NET localizes to lipid rafts at the bouton surface but not to raft domains labeled within axonal membranes. SCGs were double-labeled with NET-05 and with fluorescent cholera toxin B (CTx-B). SCG's were either labeled with CTx-B prior to (A-D), or after detergent permeabilization (E-H), followed by NET-05 labeling. Small arrows indicate colocalization whereas large arrows point to regions of segregation. Correlation of NET and CTx-B pixel intensities using nonpermeabilized conditions (M, upper left), ICA analysis (lower panels) and spatial display of PDM values (M, upper right). N. Correlation of NET and CTx-B pixel intensities using permeabilizing conditions (upper left), ICA analysis (lower panels) and spatial display of PDM values (N, upper right). Scale bar = 5 μM. PDM color transformation is shown above standard red/green visualizations of same field.

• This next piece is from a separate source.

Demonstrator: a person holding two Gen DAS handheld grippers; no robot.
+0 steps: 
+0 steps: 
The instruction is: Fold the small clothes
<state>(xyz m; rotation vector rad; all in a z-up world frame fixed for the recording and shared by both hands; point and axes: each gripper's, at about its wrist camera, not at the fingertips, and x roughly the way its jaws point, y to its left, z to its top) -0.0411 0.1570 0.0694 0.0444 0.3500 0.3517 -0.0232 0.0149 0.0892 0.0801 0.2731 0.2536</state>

In this report, advance the understanding of NET subcellular distribution in neuronal membranes. We desired to combine immunohistochemical and biochemical strategies, and thus needed first to develop and characterize a high-affinity, rodent NET-directed antibody. Our two previous NET rabbit polyclonal antibodies, NET43411 [49] and NET 43408 [53] detect rodent NET in intact tissue, but do not reliably detect NET by Western blotting nor allow for NET immunoprecipitation. Previously, we developed an anti-human NET monoclonal antibody that has the required sensitivity for blotting studies, but fails to detect rodent NET due lack of epitope conservation across species. Here, we demonstrate that the NET-05 monoclonal antibody provides for immunoblotting, immunoprecipitation and immunocytochemical localization of mouse NET with sufficient sensitivity to detect NET in native preparations. Lack of signal in assays using tissues obtained from NET KO mice amply demonstrates the specificity of the NET-05 reagent.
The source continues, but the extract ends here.